--- GIVEN DATA ---

■ ■ ■

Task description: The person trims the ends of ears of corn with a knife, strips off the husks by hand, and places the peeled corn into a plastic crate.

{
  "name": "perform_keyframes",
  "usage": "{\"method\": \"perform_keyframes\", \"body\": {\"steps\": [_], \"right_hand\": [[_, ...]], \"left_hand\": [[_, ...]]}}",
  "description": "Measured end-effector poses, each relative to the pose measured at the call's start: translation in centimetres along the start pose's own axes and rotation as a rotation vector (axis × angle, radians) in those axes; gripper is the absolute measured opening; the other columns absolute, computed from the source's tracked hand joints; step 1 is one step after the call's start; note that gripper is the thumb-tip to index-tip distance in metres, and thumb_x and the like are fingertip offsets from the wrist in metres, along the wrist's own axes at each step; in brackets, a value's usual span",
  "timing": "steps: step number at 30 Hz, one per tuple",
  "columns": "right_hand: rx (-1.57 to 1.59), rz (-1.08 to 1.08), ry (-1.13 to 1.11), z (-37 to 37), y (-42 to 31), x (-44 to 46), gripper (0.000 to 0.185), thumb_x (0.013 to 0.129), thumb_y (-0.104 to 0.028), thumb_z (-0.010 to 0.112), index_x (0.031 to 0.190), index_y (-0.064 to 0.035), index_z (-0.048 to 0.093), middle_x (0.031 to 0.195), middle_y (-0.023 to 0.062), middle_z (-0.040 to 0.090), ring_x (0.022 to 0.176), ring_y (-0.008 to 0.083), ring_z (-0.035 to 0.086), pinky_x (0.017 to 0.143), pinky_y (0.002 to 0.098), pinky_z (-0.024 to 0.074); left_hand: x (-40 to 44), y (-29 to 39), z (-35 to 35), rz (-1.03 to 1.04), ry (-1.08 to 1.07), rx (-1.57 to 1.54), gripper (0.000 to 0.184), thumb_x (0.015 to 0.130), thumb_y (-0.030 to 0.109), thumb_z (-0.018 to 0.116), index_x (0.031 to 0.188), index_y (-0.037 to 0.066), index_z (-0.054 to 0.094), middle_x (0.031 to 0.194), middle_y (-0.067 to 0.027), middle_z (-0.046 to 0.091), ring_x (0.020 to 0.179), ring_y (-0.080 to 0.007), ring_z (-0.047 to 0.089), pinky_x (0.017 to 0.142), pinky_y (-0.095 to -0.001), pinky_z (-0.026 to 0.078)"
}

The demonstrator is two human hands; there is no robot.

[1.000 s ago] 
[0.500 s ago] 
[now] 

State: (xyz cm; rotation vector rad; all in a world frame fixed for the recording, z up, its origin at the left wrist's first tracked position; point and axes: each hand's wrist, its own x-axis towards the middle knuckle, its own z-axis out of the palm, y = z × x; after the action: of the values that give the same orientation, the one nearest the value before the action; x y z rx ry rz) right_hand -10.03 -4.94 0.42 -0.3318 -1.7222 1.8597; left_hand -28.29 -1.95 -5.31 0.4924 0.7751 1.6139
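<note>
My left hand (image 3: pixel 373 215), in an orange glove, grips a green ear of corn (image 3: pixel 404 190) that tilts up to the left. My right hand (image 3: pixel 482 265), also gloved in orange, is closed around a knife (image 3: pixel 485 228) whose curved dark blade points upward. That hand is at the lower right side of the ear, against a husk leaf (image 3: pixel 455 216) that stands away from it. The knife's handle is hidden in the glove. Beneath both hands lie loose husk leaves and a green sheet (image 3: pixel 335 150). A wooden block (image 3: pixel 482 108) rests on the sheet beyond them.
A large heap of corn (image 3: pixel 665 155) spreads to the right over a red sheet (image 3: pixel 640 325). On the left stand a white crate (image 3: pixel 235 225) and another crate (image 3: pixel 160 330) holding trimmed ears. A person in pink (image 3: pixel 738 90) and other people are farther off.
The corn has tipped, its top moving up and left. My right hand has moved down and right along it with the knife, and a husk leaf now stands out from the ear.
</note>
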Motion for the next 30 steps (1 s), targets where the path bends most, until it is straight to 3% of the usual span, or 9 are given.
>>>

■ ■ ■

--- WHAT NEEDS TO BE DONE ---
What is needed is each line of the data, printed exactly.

--- YOUR SOLUTION ---
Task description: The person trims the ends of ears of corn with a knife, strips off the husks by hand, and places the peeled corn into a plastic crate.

{
  "name": "perform_keyframes",
  "usage": "{\"method\": \"perform_keyframes\", \"body\": {\"steps\": [_], \"right_hand\": [[_, ...]], \"left_hand\": [[_, ...]]}}",
  "description": "Measured end-effector poses, each relative to the pose measured at the call's start: translation in centimetres along the start pose's own axes and rotation as a rotation vector (axis × angle, radians) in those axes; gripper is the absolute measured opening; the other columns absolute, computed from the source's tracked hand joints; step 1 is one step after the call's start; note that gripper is the thumb-tip to index-tip distance in metres, and thumb_x and the like are fingertip offsets from the wrist in metres, along the wrist's own axes at each step; in brackets, a value's usual span",
  "timing": "steps: step number at 30 Hz, one per tuple",
  "columns": "right_hand: rx (-1.57 to 1.59), rz (-1.08 to 1.08), ry (-1.13 to 1.11), z (-37 to 37), y (-42 to 31), x (-44 to 46), gripper (0.000 to 0.185), thumb_x (0.013 to 0.129), thumb_y (-0.104 to 0.028), thumb_z (-0.010 to 0.112), index_x (0.031 to 0.190), index_y (-0.064 to 0.035), index_z (-0.048 to 0.093), middle_x (0.031 to 0.195), middle_y (-0.023 to 0.062), middle_z (-0.040 to 0.090), ring_x (0.022 to 0.176), ring_y (-0.008 to 0.083), ring_z (-0.035 to 0.086), pinky_x (0.017 to 0.143), pinky_y (0.002 to 0.098), pinky_z (-0.024 to 0.074); left_hand: x (-40 to 44), y (-29 to 39), z (-35 to 35), rz (-1.03 to 1.04), ry (-1.08 to 1.07), rx (-1.57 to 1.54), gripper (0.000 to 0.184), thumb_x (0.015 to 0.130), thumb_y (-0.030 to 0.109), thumb_z (-0.018 to 0.116), index_x (0.031 to 0.188), index_y (-0.037 to 0.066), index_z (-0.054 to 0.094), middle_x (0.031 to 0.194), middle_y (-0.067 to 0.027), middle_z (-0.046 to 0.091), ring_x (0.020 to 0.179), ring_y (-0.080 to 0.007), ring_z (-0.047 to 0.089), pinky_x (0.017 to 0.142), pinky_y (-0.095 to -0.001), pinky_z (-0.026 to 0.078)"
}

The demonstrator is two human hands; there is no robot.

[1.000 s ago] 
[0.500 s ago] 
[now] 

State: (xyz cm; rotation vector rad; all in a world frame fixed for the recording, z up, its origin at the left wrist's first tracked position; point and axes: each hand's wrist, its own x-axis towards the middle knuckle, its own z-axis out of the palm, y = z × x; after the action: of the values that give the same orientation, the one nearest the value before the action; x y z rx ry rz) right_hand -10.03 -4.94 0.42 -0.3318 -1.7222 1.8597; left_hand -28.29 -1.95 -5.31 0.4924 0.7751 1.6139
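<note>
My left hand (image 3: pixel 373 215), in an orange glove, grips a green ear of corn (image 3: pixel 404 190) that tilts up to the left. My right hand (image 3: pixel 482 265), also gloved in orange, is closed around a knife (image 3: pixel 485 228) whose curved dark blade points upward. That hand is at the lower right side of the ear, against a husk leaf (image 3: pixel 455 216) that stands away from it. The knife's handle is hidden in the glove. Beneath both hands lie loose husk leaves and a green sheet (image 3: pixel 335 150). A wooden block (image 3: pixel 482 108) rests on the sheet beyond them.
A large heap of corn (image 3: pixel 665 155) spreads to the right over a red sheet (image 3: pixel 640 325). On the left stand a white crate (image 3: pixel 235 225) and another crate (image 3: pixel 160 330) holding trimmed ears. A person in pink (image 3: pixel 738 90) and other people are farther off.
The corn has tipped, its top moving up and left. My right hand has moved down and right along it with the knife, and a husk leaf now stands out from the ear.
</note>
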Motion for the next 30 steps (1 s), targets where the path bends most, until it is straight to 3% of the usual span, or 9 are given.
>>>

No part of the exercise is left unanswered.